The moon is waning. The morning stars are Mars, Mercury, Saturn and Venus. The evening stars are Jupiter, Neptune and Uranus.
Those born on this date are under the sign of Aquarius. They include Austrian physicist Ernst Mach in 1838; stained glass artist Louis Comfort Tiffany in 1848; Italian automaker Enzo Ferrari in 1898; actors Jack Palance in 1919 and George Kennedy in 1925 (age 89); game show host Bill Cullen in 1920; author and magazine editor Helen Gurley Brown in 1922; novelists Len Deighton in 1929 (age 85), Toni Morrison in 1931 (age 83) and Jean M. Auel in 1936 (age 78); cartoonists Gahan Wilson in 1930 (age 84) and Johnny Hart in 1931; filmmaker Milos Forman in 1932 (age 82); Yoko Ono, wife of John Lennon, in 1933 (age 81); actors Cybill Shepherd in 1950 (age 64) and John Travolta in 1954 (age 60); film director John Hughes in 1950; game show icon Vanna White in 1957 (age 57); actors Greta Scacchi in 1960 (age 54), Matt Dillon in 1964 (age 50) and Molly Ringwald in 1968 (age 46); and rapper and record producer Dr. Dre, born Andre Romelle Young, in 1965 (age 49).
On this date in history:
In 1841, the first filibuster in the U.S. Senate began. (It ended March 11.)
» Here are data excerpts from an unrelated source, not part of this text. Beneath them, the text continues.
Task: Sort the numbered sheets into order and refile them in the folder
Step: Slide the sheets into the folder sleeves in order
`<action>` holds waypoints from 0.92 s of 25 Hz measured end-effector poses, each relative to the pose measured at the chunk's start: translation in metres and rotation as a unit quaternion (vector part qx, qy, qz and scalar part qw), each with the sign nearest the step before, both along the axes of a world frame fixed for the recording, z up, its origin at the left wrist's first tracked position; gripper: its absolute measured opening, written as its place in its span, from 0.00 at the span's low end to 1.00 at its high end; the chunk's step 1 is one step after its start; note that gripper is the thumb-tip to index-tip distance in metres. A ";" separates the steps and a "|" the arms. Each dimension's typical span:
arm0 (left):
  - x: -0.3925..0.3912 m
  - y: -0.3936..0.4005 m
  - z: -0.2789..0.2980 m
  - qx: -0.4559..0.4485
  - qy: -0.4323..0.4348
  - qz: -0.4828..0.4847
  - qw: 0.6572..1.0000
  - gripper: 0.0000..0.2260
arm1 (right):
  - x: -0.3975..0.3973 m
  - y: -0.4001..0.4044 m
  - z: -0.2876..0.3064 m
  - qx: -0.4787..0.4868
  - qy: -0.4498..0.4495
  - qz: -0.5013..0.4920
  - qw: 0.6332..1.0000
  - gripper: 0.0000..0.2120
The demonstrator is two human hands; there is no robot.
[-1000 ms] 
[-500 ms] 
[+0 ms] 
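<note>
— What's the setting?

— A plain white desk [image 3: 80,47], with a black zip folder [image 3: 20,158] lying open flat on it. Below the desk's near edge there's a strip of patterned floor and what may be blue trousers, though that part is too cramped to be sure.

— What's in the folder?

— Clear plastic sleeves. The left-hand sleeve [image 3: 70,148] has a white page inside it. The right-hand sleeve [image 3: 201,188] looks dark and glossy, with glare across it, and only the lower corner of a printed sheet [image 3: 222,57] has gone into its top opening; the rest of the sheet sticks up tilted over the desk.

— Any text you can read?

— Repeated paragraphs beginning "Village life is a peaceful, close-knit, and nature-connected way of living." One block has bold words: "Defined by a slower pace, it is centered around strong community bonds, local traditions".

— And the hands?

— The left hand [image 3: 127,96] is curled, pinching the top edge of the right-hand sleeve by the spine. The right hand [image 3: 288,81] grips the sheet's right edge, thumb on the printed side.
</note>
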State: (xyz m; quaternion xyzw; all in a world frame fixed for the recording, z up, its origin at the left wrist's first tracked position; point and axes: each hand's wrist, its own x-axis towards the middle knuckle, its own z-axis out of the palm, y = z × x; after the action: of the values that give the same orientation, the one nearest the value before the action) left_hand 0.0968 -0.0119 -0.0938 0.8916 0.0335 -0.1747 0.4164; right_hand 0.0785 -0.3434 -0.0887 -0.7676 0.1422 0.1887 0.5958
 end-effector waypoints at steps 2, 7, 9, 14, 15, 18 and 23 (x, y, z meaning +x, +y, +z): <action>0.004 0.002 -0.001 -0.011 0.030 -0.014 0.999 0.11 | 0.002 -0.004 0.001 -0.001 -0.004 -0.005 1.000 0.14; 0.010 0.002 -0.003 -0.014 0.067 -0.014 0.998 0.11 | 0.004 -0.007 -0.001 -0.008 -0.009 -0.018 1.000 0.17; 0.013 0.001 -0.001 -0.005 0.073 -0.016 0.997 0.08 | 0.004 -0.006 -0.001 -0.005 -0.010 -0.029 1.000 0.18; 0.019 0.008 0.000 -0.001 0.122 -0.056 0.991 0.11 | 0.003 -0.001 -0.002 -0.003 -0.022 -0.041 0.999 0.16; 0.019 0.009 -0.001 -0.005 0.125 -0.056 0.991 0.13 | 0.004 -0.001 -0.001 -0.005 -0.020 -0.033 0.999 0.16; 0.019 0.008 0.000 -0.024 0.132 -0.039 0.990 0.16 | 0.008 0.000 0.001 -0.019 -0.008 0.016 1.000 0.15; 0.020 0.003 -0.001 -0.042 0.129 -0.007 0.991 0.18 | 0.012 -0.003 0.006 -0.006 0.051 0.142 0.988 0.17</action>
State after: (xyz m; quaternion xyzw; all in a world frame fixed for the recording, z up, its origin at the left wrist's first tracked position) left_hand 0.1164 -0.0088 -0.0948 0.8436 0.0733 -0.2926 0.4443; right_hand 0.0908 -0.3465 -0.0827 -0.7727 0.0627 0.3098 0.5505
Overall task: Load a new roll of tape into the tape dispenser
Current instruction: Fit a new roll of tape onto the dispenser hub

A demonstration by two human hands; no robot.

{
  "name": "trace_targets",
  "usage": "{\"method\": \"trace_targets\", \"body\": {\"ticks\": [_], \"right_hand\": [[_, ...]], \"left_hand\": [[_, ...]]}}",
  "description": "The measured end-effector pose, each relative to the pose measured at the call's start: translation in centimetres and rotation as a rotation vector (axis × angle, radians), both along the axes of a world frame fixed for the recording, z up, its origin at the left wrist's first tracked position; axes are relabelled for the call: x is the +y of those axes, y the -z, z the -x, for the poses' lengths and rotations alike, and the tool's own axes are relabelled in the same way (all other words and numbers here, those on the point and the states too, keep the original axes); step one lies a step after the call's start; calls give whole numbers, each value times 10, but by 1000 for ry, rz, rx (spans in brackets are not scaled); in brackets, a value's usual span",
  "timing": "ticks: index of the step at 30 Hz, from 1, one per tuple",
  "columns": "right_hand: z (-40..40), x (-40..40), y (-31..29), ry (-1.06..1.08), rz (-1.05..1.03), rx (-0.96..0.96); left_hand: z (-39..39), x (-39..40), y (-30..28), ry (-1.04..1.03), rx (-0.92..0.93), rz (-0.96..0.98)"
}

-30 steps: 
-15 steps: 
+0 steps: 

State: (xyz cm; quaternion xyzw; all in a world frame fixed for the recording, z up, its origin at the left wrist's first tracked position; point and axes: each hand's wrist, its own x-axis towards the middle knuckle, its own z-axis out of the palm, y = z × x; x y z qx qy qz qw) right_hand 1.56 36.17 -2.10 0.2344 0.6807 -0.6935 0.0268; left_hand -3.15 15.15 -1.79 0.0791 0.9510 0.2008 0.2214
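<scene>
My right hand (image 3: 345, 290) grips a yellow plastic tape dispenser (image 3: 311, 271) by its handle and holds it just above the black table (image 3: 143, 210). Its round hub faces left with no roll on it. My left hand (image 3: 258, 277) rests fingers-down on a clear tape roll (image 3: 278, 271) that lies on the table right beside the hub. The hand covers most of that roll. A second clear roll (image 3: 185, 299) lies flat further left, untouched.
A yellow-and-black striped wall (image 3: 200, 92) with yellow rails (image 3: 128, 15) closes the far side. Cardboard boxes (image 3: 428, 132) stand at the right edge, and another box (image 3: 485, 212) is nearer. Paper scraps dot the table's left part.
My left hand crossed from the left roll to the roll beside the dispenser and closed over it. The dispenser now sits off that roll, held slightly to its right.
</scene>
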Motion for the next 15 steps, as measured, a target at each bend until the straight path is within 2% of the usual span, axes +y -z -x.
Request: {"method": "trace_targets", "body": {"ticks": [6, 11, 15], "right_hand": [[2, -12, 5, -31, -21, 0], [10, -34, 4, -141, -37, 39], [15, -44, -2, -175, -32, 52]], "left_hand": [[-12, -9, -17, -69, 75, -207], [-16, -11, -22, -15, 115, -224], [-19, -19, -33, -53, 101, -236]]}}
In 1856, The American Party, also known as the "Know-Nothing Party," nominated its first presidential candidate, former U.S. President Millard Fillmore, but, he carried only Maryland and the party soon vanished.
In 1865, after a long Civil War siege, Union naval forces captured Charleston, S.C.
In 1884, "Adventures of Huckleberry Finn" by Mark Twain was published.
In 1930, the planet Pluto was discovered by astronomer Clyde Tombaugh.
In 1954, the Church of Scientology was established in Los Angeles.
In 1967, J. Robert Oppenheimer, the "father of the atomic bomb," died in Princeton, N.J., at the age of 62.
In 1979, Snow fell in the Sahara Desert in southern Algeria for the first known time.
In 2001, Dale Earnhardt Sr., stock-car racing's top driver, was killed in a crash in the final turn of the final lap of the Daytona 500. He was 49.
In 2003, about 200 people died in a South Korea subway fire set by a man authorities said apparently was upset at his doctors.
In 2004, 40 chemical and fuel-laden runaway rail cars derailed in northeastern Iran, producing an explosion that killed at least 265 people.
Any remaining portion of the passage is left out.